Goal of the exercise: Output the following data exactly.

=== Recorded information ===

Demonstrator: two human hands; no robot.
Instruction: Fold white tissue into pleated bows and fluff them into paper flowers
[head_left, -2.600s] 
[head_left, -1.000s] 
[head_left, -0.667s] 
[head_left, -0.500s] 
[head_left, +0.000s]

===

Task output:
Demonstrator: two human hands; no robot.
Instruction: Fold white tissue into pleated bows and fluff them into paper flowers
[head_left, -2.600s] 
[head_left, -1.000s] 
[head_left, -0.667s] 
[head_left, -0.500s] 
[head_left, +0.000s]

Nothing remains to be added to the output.